Eğer اَللّٰهُ اَكْبَرُ in bir manasını fehmetmek istiyorsan, kâinata nazar et! Çünkü kâinat ve mevcudat baştan başa onun envarının gölgeleri, ef'alinin eserleri, kalemlerinin çizgileri, esmasının nakışları ve evsafının aynalarıdırlar. Bunu görüp bildikten sonra اَللّٰهُ اَكْبَرُ söyle ve âlemleri temaşa et, bak ki; bütün âlemlerin hepsi bittamam onun kabza-i ilmine alınmış, kabza-i kudretinde kemerbeste durmuş, kabza-i adlinde zelilane boyun eğmiş ve kabza-i hikmetinde harekete âmâde bekleyip, onun tartı ve vezni ile dizilip nizamatının silkinde mevzun bir vaziyet almışlardır. Evet nizam ile tanzim, mizan ile tevzin; Cenab-ı Rahman'ın iki kabzasıdır. Ve İmam-ı Mübin ile Kitab-ı Mübin'in iki babıdır. Demek Kitab-ı Mübin, İmam-ı Mübin ile beraber, bir Kadir-i Alim ve bir Âdil-i Hakîm'in ilim ve kudretini beyan eden iki ünvandırlar. Öyle ise, hiçbir şey, bu nizamın nazmından ve şu mizanın vezninden hariç olmadığını başında iz'anı, yüzünde aynanı (iki gözü) bulunan kimse, her halde ona şahid olacaktır. Şu halde şuhudî bir hads ile, belki hissî bir şuhud ile sabit olur ki, kevn ü zaman içinde hiçbir şey yoktur ki; Rahman-ı Lâyezal'in kabza-i tasarrufundan hariç kalsın.
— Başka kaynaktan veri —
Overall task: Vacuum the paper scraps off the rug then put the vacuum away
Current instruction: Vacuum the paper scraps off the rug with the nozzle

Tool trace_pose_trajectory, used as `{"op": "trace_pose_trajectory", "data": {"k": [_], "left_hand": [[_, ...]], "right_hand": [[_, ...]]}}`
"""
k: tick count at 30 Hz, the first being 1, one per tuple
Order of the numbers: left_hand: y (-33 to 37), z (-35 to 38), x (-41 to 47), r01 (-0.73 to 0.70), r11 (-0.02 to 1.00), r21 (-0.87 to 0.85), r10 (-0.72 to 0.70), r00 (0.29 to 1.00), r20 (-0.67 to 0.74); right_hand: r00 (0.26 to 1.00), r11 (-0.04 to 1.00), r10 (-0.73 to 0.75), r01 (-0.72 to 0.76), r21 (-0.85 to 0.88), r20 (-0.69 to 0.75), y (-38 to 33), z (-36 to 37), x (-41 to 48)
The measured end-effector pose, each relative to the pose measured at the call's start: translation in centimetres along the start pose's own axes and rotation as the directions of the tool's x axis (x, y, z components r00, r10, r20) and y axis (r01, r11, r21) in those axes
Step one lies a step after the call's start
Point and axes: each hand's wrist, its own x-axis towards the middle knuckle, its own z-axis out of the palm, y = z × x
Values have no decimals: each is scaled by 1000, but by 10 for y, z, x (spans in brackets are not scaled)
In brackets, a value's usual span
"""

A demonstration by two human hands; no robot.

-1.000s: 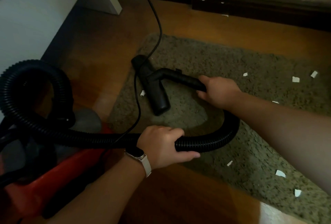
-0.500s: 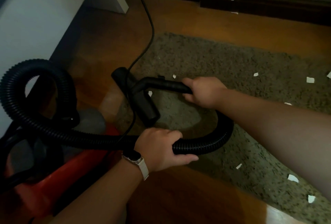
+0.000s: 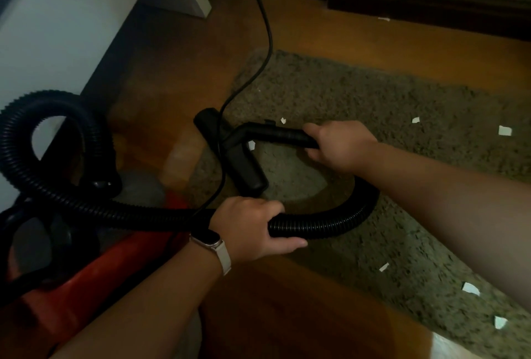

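— Red vacuum canister (image 3: 94, 266) stands on the wood floor (image 3: 287, 315), off the left edge of the rug (image 3: 373, 94). And the hands?

— The left hand (image 3: 250, 226) is wrapped round the black ribbed hose (image 3: 316, 223), just off the rug's near-left corner. The floor nozzle (image 3: 238, 157) lies across the rug's left edge, with the power cord (image 3: 258, 42) crossing it. The right hand (image 3: 336, 146) is clamped on the rigid wand (image 3: 275, 136).

— Much cleaned?

— Hardly, I'd judge. One paper scrap (image 3: 251, 145) lies just beside the nozzle, another (image 3: 283, 120) sits behind the wand, and more dot the rug's right side and near edge. All those remain, then stowing the vacuum.
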Motion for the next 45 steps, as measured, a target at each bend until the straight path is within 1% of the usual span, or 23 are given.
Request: {"op": "trace_pose_trajectory", "data": {"k": [2,5,9,14,21,25,28,36,39,45], "left_hand": [[4,-5,4,27,1000,-3,-27,999,41],[13,-12,11,78,996,35,-82,991,104],[24,-17,14,102,992,76,-109,989,96],[33,-19,15,118,989,92,-129,984,120],[43,-19,12,105,991,84,-116,983,143],[41,-20,12,93,993,79,-103,986,132],[39,-19,9,108,990,87,-121,981,153],[22,-13,3,130,985,113,-144,981,133],[14,-14,-1,152,981,122,-170,974,150],[10,-15,-4,130,985,117,-143,983,113]], "right_hand": [[1000,999,25,-25,23,15,8,-5,-5],[997,997,65,-67,47,42,19,-13,-15],[992,992,114,-117,56,51,26,-19,-27],[991,988,134,-134,72,10,29,-27,-40],[974,967,220,-226,114,60,34,-33,-56],[970,961,231,-239,138,74,32,-30,-54],[968,958,237,-246,149,78,30,-28,-47],[958,941,266,-282,186,106,24,-9,-32],[953,932,277,-297,208,119,22,-2,-29],[964,938,231,-257,233,131,19,3,-20]]}}
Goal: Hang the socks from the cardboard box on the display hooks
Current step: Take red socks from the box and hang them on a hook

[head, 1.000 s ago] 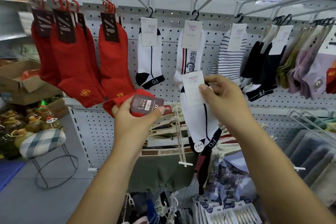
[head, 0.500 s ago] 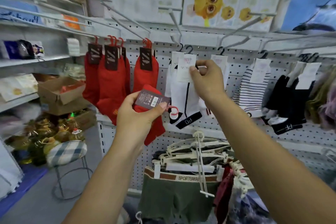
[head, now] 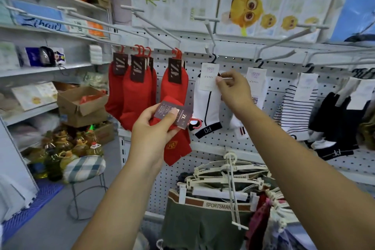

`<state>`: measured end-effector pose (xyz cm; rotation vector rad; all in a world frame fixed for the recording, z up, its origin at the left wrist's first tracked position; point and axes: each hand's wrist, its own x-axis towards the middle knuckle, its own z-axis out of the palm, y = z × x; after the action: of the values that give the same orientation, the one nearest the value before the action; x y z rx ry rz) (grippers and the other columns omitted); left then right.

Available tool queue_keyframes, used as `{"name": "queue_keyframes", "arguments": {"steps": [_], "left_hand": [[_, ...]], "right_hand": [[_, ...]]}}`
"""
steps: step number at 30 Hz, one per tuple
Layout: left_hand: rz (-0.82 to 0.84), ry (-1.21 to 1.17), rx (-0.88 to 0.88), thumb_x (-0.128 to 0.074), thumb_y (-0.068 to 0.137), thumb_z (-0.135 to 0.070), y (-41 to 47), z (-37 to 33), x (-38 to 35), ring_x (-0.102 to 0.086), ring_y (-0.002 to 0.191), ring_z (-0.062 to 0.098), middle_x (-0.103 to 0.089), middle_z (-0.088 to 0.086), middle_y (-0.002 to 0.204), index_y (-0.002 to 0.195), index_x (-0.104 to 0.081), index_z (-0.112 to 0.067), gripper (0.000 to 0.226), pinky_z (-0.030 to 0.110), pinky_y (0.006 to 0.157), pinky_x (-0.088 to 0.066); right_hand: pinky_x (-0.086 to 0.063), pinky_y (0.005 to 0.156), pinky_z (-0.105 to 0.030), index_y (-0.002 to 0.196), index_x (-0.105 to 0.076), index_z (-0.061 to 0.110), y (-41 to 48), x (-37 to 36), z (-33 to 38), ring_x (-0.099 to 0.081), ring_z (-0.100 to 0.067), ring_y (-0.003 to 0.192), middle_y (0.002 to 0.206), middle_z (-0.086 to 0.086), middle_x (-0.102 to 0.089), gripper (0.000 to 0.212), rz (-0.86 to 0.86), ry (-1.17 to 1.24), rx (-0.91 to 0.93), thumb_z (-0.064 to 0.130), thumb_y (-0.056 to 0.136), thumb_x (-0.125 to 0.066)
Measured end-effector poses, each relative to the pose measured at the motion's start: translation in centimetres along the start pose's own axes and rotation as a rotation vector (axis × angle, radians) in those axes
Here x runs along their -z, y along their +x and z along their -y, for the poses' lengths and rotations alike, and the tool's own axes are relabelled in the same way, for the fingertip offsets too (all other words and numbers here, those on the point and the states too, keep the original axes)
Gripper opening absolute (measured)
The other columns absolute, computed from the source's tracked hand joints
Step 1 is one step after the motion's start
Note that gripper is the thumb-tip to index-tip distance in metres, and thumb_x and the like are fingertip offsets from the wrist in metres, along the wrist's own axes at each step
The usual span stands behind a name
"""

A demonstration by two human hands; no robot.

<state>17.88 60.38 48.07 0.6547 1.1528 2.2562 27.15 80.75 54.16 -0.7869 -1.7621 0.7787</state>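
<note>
Socks at the pegboard. Your left grip (head: pixel 156 128) is curled round the red sock pair (head: pixel 176 148), thumb pressing its dark card (head: pixel 172 113). The cloth looks soft and light and flops below the grip, so hold the stiff card beside its red hanger (head: pixel 195 124), which juts right of the grip. Your right grip (head: pixel 233 89) pinches the white card (head: pixel 209 76) of the white sock (head: pixel 209 107), which hangs just left of it from a display hook (head: pixel 211 46) above.

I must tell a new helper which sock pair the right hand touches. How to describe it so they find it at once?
On the white pegboard, follow the top row of hooks to just right of the red socks. There a white pair hangs, its card pinched by the right hand. Unlike its neighbours, it has one thin black line and a black band marked PG.
</note>
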Motion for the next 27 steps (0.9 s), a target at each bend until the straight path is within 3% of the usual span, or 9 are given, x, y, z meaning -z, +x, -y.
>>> {"name": "queue_keyframes", "arguments": {"steps": [2,4,8,11,16,20,23,25,27], "left_hand": [[0.002,-0.03,0.025,-0.071,0.092,-0.006,0.0,-0.1,0.2,-0.076,0.097,0.019,-0.076,0.009,0.112,0.121,-0.066,-0.011,0.029,0.026,0.075,-0.061],[-0.001,-0.059,0.046,-0.071,0.091,-0.004,-0.1,-0.3,0.4,-0.077,0.096,0.02,-0.075,0.012,0.114,0.121,-0.066,-0.009,0.031,0.025,0.072,-0.061],[-0.004,-0.061,0.112,-0.074,0.088,-0.004,-0.6,-0.4,0.4,-0.078,0.093,0.02,-0.074,0.015,0.114,0.121,-0.065,-0.009,0.034,0.023,0.07,-0.061],[0.031,-0.007,0.191,-0.075,0.088,-0.006,-1.5,-0.1,0.2,-0.077,0.094,0.02,-0.078,0.014,0.106,0.117,-0.069,-0.004,0.03,0.021,0.07,-0.06],[0.182,0.07,0.336,-0.066,0.095,-0.021,-3.9,0.2,-1.3,-0.078,0.089,0.023,-0.079,0.016,0.101,0.111,-0.072,-0.003,0.025,0.02,0.065,-0.061],[0.305,0.273,0.464,-0.048,0.096,-0.059,-5.9,0.3,-2.5,-0.076,0.07,0.022,-0.078,0.019,0.101,0.117,-0.069,-0.013,0.054,0.023,0.054,-0.059],[0.296,0.594,0.332,-0.053,0.086,-0.069,-7.2,0.8,-2.9,-0.052,0.047,0.014,-0.073,0.005,0.075,0.096,-0.072,-0.022,0.052,0.023,0.044,-0.039],[0.224,0.74,0.137,-0.063,0.085,-0.062,-8.0,1.2,-2.9,-0.047,0.048,0.007,-0.06,-0.008,0.06,0.068,-0.068,-0.023,0.042,0.017,0.048,-0.038],[0.157,0.811,-0.038,-0.071,0.089,-0.046,-8.6,1.6,-2.6,-0.057,0.06,0.001,-0.063,-0.011,0.066,0.065,-0.073,-0.024,0.032,0.013,0.061,-0.044]], "right_hand": [[-0.052,0.087,-0.03,0.119,-0.061,0.016,-2.2,0.6,-0.2,-0.06,0.0,0.092,0.109,0.009,-0.064,0.024,-0.1,0.0,0.081,0.029,0.099,-0.059],[-0.049,0.087,-0.024,0.122,-0.063,0.021,-5.3,1.5,0.0,-0.06,0.003,0.098,0.113,0.015,-0.065,0.026,-0.048,0.059,0.165,0.033,0.1,-0.058],[-0.051,0.099,-0.028,0.131,-0.061,0.028,-10.9,3.8,0.2,-0.058,-0.007,0.123,0.131,0.013,-0.064,0.041,0.474,0.169,0.287,0.039,0.092,-0.061],[-0.044,0.11,-0.035,0.136,-0.06,0.023,-12.4,3.9,-0.6,-0.052,-0.008,0.132,0.138,0.01,-0.061,0.056,0.645,0.158,0.317,0.03,0.083,-0.073],[-0.053,0.098,-0.05,0.108,-0.076,0.013,-12.7,3.4,-1.4,-0.069,-0.025,0.106,0.107,-0.006,-0.076,0.03,0.5,0.301,0.286,0.023,0.08,-0.077],[-0.056,0.074,-0.026,0.089,-0.076,0.006,-12.6,4.7,-1.3,-0.067,-0.013,0.077,0.083,-0.007,-0.075,0.007,0.367,0.442,0.172,0.012,0.086,-0.073],[-0.05,0.065,-0.02,0.079,-0.072,-0.001,-13.0,6.3,-1.3,-0.059,-0.008,0.068,0.073,-0.004,-0.069,0.019,0.324,0.503,0.099,0.014,0.09,-0.07],[-0.051,0.068,-0.024,0.075,-0.07,-0.001,-13.1,7.2,-1.5,-0.06,-0.01,0.068,0.071,-0.003,-0.069,0.026,0.331,0.544,0.015,0.018,0.092,-0.07],[-0.05,0.072,-0.034,0.077,-0.068,-0.005,-13.5,7.7,-1.7,-0.058,-0.02,0.073,0.076,-0.013,-0.067,0.034,0.343,0.556,-0.065,0.025,0.091,-0.072]]}}
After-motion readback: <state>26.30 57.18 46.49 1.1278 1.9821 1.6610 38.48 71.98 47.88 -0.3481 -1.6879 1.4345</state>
(Nur, Mesnevi-i N. (Badıllı))


İ’lem eyyühe’l-aziz! İnsanın yaptığı sanatların suhulet ve suubet dereceleri, onun ilim ve cehliyle ölçülür. Ne kadar sanatlarda bilhassa ince ve latîf cihazatta ilmî mahareti çok olursa o nisbette kolay olur. Cehli nisbetinde de zahmet olur. Binaenaleyh eşyanın hilkatinde sürat-i mutlaka ile vüs’at-i mutlaka içinde görünen suhulet-i mutlaka, Sâni’in ilmine nihayet olmadığına hads-i kat’î ile delâlet eder. وَمَٓا اَمْرُنَٓا اِلَّا وَاحِدَةٌ كَلَمْحٍ بِالْبَصَرِ

(Onuncu Risale, Mesnevi-i N.)

Sebepler[değiştir]

Evet, acaba bir padişahın sana gönderdiği bir hediyesine sardığı mendil veya zarf, onun şeriki veya muîni olsun, mümkün müdür? İşte bu tahkikattan bir hads-i kat'î ile bilinir ki; sebebler onun kudretinde yalnız birer perde-i zâhiriyedirler. Ve hikmet-i İlahiyenin (bu dar-ı imtihana muvafık) birer merci' ve menatıdırlar.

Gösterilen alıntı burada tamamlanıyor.